– Так я и не молчу. – Он перевел дух, смакуя, как самое дорогое вино, напряженное внимание друзей. – Нунцо все горюет, что саксонец его ранил в ногу, да так и не получил никакой отметины в ответ... И вот, наш горе-фехтовальщик нашел тому оправдание. Говорит, что его сглазили.
– Это все твои новости? – возмущенно зашипел Уно.
– Нет... Я расспросил подробнее: сглазил его проезжавший мимо на какой-то двуколке старик. Кучер у него – косая сажень в плечах, усатый, как наш Коротышка, лошади все черные, камзол красный, нос горбинкой, а глаза разного цвета – один карий, а другой желто-зеленый... Ну, что скажете, братцы?

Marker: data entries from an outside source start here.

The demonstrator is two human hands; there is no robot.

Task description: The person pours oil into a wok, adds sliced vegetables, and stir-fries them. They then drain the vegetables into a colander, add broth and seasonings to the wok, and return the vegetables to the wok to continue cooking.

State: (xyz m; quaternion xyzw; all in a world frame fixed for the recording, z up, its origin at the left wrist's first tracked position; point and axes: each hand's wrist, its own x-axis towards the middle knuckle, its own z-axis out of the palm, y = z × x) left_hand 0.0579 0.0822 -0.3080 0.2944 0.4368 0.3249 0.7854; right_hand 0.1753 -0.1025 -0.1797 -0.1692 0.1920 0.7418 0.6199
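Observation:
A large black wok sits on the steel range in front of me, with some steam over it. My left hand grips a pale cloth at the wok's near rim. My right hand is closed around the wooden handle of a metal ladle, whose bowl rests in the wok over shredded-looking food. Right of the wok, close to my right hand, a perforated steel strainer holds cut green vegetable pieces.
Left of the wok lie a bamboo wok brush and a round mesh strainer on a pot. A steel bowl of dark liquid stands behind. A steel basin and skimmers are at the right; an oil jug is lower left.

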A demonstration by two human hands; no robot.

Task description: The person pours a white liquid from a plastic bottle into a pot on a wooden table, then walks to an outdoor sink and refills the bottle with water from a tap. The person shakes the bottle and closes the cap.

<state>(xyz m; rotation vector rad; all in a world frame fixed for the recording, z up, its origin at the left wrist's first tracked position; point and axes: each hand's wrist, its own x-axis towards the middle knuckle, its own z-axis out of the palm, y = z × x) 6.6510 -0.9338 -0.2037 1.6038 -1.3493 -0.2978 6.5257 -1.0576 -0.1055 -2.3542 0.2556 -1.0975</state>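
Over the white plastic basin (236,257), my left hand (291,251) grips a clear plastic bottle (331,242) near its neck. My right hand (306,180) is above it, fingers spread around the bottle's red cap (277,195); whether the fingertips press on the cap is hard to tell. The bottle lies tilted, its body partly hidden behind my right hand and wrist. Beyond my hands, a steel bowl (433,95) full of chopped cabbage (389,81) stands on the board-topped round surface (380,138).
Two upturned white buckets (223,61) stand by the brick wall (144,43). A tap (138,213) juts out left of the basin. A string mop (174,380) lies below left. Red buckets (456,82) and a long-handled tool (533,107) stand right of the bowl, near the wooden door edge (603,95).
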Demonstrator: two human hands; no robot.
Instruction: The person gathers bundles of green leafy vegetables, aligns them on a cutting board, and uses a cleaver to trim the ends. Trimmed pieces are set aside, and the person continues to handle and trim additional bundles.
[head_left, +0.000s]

– Молодец, парень. – Уно покровительственно похлопал его по плечу. – Горжусь... А мы тут изводимся. В какую сторону, ты говоришь, повернула эта двуколка?
– Не знаю... Нет, я спрашивал, честно, Ахмет. Но эта неаполитанская свинья не помнит, он пьяный был в стельку. И когда эта двуколка проехала мимо, сразу стал драться.
– Вот так всегда. Стоит тебя похвалить, и... – Уно встал и, еще раз проверив, хорошо ли выходит из ножен его баделер, направился к двери.
– Ахмет, ты куда?
– Стой! Что это ты задумал?
– Сам спрошу у этого Нунцо. Он, наверное, очень дорожит своей второй, пока здоровой, ногой, так пусть напряжет память.
– Да это же ничего все равно не изменит! – всплеснул Ду руками. – Сам подумай...
– Думать будем, когда узнаем хоть что-то определенное. А вот если бестолково просидим целые сутки в этой мокрой дыре...
Дверь сарая вновь неожиданно распахнулась, и внутрь влетел Александр Шнапс, бывший продавец индульгенций и похабных картинок, а ныне солдат третьей мушкетерской роты Второго, его высочества Фердинанда, Имперского Штирийского полка.
– Alarm, братцы!.. Слышали новость?
– Какую?
– Турн надрал жопу нашим под Чаславом. Теперь он наступает на Вену. Только что оттуда гонец... Нам велено выступить в течение получаса и через два дня быть под Веной... Уно, Часлав далеко, а?
– Черт его знает. Я в Чехии не был еще. Но за два дня до Вены, это... – Уно просто подпрыгнул от счастья. – Это прекрасно, дружище! Запрягайте, ребятки.
Шнапс ошарашенно поглядел на радостные лица друзей, закашлялся и, попятившись, вышел вон.
– От, сотворил бог народ. До драки жадные, словно до пьянки... Нашли тоже радость. С похмелья до Вены, в два дня, по такому дождю и грязище! Эдак мы и без помощи Турна все сдохнем.
Стряхнув с бумаги впитавший чернила мелкий песок, Хорват еще раз перечитал написанное. Задумался. Потом решительно поставил печать и отдал бумагу секретарю:
– Переписать предписание и послать во все австрийские города, где действуют трибуналы Святой Инквизиции, а также всем самостоятельно ведущим поиски отрядам полиции Христа, находящимся под моим началом.
– Ваша милость, – в комнату заглянул Карел. – Верховный Мастер гильдии каменщиков Граца просит его принять.
Стефан радостно потер руки:
– Проси.
Седьмое октября. Полдень. Дождь. От черных лоснящихся лошадиных спин идет пар. Солнце поглядывает на все это безобразие из-за туч, словно напроказивший школьник. Ольгу уже тошнило от псалмов, от качки и от четкого, словно высеченного в мраморе, профиля Старика.
Старик, созерцая бурные воды Энса, мчавшиеся в ту же сторону, что и карета, как будто прислушивается. За окном стук копыт. И шум дождя. И что-то еще. Как шепот... Как тогда – десятки потных лиц у огня и слова, похожие на измученных зверей, теснятся в голове... Спеши... не спеши – шипением и шлепаньем грязи под колесами. Ольга вдруг остро почувствовала луну – где-то справа и снизу. Нет никого. Никого в целом мире. Только этот, идущий из глубин неизвестного, шепот. Невнятный и противно-холодный, как дождь. Ее бил озноб.
Он зажег еще одну свечу и, поставив ее на место, замкнул пентаграмму. Круг, вписанный в квадрат. Козлиная голова. Трижды три – девять – священное число. Отчетливый запах человеческого сала. Капля воска, разбивающая гладкую поверхность освященной в соборе воды.
Селим выдохнул, и весь мир окутался клубами прекраснейшего в мире дыма. Красные огоньки глаз взглянули на него из темноты. Радостным попискиванием и шипением они встречали своего господина.
– Что? Что угодно тебе, о великий?.. Дай нам узнать твою волю. Дай! Не мучай нас больше!